→ ACTIVITY
Among the entries below, one line contains "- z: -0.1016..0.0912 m" and another contains "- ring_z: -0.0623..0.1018". Transcribe those two lines and every line between them, exactly.

── PROVIDED MATERIAL ──

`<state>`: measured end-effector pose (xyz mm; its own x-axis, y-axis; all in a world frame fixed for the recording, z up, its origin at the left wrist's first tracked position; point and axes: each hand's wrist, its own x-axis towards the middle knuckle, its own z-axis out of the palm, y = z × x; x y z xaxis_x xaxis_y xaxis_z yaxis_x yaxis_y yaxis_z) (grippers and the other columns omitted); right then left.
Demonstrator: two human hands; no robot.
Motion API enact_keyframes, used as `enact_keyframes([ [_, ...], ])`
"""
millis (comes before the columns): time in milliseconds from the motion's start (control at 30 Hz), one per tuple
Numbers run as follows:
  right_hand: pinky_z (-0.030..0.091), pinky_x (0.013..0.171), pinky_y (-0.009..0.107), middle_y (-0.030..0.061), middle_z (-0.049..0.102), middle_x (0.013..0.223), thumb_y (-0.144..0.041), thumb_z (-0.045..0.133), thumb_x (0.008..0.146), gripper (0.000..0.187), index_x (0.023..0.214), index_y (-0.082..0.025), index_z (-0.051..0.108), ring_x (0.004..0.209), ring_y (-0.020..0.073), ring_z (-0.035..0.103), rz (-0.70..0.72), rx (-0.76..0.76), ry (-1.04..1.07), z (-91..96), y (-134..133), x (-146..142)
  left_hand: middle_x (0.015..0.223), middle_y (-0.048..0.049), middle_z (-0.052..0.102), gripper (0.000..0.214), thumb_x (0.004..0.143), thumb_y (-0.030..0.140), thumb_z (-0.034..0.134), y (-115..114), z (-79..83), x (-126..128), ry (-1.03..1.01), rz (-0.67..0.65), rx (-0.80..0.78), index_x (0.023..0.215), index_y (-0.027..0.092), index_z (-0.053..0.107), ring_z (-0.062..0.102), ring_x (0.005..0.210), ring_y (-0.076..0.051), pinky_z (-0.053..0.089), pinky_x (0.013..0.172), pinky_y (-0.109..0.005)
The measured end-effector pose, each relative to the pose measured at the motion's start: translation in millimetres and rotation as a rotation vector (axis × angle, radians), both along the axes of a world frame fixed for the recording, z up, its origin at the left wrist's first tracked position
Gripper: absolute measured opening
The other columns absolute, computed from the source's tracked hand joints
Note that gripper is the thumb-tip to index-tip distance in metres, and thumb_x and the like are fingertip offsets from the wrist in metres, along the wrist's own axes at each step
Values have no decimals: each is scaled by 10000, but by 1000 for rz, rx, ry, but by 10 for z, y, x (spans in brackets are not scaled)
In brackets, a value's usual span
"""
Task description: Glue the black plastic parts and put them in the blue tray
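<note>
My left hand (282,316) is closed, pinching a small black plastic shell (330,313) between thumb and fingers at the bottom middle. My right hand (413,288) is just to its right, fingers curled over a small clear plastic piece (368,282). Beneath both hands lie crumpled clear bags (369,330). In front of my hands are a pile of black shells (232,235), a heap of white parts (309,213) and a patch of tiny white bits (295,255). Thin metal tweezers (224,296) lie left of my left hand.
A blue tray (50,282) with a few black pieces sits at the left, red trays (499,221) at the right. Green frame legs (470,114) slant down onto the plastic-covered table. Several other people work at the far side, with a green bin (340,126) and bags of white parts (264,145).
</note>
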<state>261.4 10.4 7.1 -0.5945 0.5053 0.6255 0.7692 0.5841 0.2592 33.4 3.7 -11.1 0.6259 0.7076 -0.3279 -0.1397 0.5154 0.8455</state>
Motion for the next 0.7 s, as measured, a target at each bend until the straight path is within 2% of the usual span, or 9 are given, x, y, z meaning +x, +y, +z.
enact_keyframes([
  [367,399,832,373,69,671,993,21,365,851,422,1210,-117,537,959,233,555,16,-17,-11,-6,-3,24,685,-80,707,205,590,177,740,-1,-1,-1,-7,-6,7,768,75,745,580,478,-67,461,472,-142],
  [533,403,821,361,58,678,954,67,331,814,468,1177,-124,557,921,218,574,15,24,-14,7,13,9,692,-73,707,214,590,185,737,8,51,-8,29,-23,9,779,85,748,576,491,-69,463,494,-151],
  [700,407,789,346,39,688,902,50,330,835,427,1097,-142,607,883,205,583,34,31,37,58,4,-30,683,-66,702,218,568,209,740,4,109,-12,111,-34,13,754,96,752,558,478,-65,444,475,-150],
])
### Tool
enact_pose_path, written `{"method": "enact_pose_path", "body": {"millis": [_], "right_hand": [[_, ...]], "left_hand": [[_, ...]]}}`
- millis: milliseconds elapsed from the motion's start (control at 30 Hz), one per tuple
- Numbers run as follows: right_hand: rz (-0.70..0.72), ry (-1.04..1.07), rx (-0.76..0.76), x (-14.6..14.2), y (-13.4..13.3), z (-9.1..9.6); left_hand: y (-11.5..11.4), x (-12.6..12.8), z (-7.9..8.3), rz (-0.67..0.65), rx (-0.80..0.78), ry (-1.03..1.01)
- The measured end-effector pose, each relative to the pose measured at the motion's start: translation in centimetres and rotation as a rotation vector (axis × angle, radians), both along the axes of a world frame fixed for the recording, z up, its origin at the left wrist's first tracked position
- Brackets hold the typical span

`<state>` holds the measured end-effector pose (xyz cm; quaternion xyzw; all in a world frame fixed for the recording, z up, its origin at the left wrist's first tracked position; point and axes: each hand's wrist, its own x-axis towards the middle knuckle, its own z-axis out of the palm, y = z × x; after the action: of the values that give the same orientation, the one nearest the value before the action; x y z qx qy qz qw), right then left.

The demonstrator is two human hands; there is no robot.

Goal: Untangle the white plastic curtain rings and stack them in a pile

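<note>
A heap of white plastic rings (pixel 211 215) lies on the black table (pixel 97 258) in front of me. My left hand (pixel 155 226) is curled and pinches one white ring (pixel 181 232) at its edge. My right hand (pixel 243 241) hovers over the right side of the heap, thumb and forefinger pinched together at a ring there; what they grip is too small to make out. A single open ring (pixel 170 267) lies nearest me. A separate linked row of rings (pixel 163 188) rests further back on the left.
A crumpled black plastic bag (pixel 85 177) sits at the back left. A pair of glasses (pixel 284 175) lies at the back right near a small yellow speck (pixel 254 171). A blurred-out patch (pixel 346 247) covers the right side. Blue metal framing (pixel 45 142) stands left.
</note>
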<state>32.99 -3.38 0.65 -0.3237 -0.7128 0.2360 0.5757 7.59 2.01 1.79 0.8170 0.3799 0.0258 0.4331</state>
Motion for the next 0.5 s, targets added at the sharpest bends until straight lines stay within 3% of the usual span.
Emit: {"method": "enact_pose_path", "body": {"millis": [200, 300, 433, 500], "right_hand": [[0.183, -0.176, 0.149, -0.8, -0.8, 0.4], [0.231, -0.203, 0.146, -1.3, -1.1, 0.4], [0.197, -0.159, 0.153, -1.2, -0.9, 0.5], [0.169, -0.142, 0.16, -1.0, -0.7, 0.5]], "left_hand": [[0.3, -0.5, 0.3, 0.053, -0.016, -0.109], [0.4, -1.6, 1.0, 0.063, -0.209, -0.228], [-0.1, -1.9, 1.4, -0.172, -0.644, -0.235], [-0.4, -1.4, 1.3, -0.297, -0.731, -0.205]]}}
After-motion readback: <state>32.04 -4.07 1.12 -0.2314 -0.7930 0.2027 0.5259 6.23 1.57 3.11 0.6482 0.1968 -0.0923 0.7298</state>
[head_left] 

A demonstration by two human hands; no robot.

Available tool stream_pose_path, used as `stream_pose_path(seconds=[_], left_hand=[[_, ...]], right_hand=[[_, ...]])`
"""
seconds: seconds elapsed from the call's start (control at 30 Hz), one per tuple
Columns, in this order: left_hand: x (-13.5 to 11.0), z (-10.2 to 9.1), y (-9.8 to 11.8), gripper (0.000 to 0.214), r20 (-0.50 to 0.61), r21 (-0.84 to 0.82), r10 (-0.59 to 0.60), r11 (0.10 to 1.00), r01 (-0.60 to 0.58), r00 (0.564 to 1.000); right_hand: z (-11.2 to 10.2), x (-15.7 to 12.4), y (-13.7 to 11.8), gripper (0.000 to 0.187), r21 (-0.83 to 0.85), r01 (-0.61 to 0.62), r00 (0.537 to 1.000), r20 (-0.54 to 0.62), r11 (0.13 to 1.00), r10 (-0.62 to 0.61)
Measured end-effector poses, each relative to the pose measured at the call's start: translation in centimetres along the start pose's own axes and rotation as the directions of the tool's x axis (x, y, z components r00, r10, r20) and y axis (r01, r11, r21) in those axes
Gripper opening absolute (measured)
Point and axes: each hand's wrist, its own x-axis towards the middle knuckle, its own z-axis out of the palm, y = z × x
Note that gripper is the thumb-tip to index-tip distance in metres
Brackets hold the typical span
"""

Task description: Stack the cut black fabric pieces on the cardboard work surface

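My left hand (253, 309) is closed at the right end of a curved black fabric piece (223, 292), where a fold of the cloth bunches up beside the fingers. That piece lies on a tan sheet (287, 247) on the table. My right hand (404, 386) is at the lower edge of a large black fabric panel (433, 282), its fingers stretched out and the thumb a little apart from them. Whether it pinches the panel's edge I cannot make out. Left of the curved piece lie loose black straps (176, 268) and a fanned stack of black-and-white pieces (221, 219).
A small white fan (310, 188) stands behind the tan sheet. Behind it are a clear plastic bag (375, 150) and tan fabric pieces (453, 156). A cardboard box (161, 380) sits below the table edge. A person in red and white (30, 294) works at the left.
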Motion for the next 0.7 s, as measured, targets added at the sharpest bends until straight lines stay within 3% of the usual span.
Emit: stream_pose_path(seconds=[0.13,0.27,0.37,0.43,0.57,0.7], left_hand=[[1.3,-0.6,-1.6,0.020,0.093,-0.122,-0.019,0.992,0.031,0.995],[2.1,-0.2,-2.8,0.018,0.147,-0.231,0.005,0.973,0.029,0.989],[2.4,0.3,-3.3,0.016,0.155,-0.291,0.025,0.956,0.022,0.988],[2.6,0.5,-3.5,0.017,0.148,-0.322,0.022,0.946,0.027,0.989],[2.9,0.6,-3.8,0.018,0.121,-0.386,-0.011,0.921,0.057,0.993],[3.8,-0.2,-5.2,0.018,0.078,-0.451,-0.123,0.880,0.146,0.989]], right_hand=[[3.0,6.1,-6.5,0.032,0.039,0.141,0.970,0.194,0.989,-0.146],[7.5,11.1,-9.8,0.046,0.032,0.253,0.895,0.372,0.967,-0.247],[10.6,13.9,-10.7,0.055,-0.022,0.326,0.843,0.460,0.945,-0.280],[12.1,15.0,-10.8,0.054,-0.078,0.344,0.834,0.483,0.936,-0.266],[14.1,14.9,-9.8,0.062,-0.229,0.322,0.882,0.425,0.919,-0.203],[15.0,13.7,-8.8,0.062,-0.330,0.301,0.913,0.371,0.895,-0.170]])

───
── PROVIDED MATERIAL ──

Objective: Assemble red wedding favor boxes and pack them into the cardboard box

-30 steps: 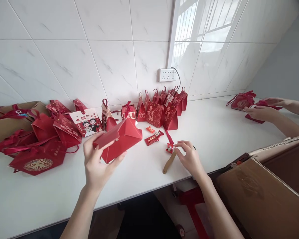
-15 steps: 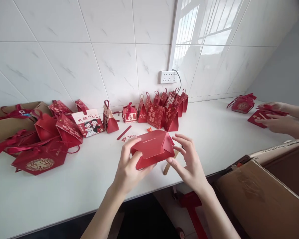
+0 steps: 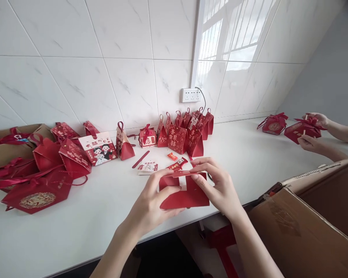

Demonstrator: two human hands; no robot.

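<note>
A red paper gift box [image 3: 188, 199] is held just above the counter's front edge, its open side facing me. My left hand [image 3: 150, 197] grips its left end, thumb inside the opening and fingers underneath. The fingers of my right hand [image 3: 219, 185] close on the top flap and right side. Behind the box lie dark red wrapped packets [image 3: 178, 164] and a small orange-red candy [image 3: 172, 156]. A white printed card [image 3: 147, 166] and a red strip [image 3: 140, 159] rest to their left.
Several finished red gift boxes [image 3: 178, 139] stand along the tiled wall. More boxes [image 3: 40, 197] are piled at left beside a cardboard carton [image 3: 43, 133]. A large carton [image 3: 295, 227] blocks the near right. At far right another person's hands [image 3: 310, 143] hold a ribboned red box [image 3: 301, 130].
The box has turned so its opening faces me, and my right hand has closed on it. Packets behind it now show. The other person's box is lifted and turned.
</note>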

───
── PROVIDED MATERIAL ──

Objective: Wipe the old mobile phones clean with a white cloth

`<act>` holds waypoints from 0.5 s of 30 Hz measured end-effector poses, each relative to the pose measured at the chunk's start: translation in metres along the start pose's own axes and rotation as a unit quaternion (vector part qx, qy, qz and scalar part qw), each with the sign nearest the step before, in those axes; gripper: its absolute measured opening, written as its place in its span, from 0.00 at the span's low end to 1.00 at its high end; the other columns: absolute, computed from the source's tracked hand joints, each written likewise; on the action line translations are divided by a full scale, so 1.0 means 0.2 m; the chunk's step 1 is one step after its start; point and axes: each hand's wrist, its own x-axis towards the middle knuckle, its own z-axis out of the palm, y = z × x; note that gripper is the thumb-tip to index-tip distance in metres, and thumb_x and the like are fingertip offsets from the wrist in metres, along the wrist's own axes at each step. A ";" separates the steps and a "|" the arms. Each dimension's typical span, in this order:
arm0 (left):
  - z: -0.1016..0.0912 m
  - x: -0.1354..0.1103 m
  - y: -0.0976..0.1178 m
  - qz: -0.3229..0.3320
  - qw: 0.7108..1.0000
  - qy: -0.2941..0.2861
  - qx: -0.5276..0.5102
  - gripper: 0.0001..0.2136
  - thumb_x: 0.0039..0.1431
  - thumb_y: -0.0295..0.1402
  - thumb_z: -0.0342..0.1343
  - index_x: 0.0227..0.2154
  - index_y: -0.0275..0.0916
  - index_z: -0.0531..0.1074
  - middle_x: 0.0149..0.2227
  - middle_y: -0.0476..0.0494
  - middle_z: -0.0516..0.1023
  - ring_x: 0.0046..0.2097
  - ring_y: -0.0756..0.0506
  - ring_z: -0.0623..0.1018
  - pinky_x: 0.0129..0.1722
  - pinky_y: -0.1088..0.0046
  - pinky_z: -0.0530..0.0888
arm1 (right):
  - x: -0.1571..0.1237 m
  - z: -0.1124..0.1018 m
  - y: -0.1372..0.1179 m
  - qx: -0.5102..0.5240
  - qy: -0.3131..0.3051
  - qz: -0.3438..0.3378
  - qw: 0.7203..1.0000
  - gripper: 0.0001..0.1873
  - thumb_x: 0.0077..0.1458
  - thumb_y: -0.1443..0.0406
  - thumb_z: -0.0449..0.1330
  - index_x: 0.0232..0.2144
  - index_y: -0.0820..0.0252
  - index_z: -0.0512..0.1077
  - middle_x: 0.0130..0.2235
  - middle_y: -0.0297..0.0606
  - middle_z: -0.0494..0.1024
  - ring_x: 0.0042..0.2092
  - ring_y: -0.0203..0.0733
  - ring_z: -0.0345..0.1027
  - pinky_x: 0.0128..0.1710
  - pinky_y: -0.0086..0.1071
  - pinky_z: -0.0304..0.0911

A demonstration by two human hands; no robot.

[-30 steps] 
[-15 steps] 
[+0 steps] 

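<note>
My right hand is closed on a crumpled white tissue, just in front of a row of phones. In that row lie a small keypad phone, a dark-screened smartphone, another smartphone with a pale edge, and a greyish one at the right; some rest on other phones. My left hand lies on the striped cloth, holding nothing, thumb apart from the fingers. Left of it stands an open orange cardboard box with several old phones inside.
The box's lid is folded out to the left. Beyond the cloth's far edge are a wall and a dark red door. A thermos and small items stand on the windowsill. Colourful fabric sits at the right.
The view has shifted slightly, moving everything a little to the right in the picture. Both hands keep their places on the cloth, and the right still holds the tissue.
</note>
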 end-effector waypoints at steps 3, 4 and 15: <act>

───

→ RESPONSE AREA
  - z: -0.1016..0.0912 m
  - x: -0.1354..0.1103 m
  - y: -0.0976..0.1178 m
  - qz: -0.3229..0.3320
  - qw: 0.7108..1.0000
  - qy: -0.2941..0.2861
  - qx: -0.5276..0.5102
  - gripper: 0.0001..0.2136
  - thumb_x: 0.0039..0.1431
  - thumb_y: -0.0295..0.1402
  - thumb_z: -0.0342..0.1343
  - index_x: 0.0227..0.2154
  - index_y: -0.0275..0.0916
  - index_z: -0.0531..0.1074
  - middle_x: 0.0149..0.2227
  - middle_y: -0.0476..0.0494
  - middle_z: -0.0516..0.1023
  - ring_x: 0.0046..0.2097
  - ring_y: -0.0756..0.0506
  - ring_z: -0.0623..0.1018

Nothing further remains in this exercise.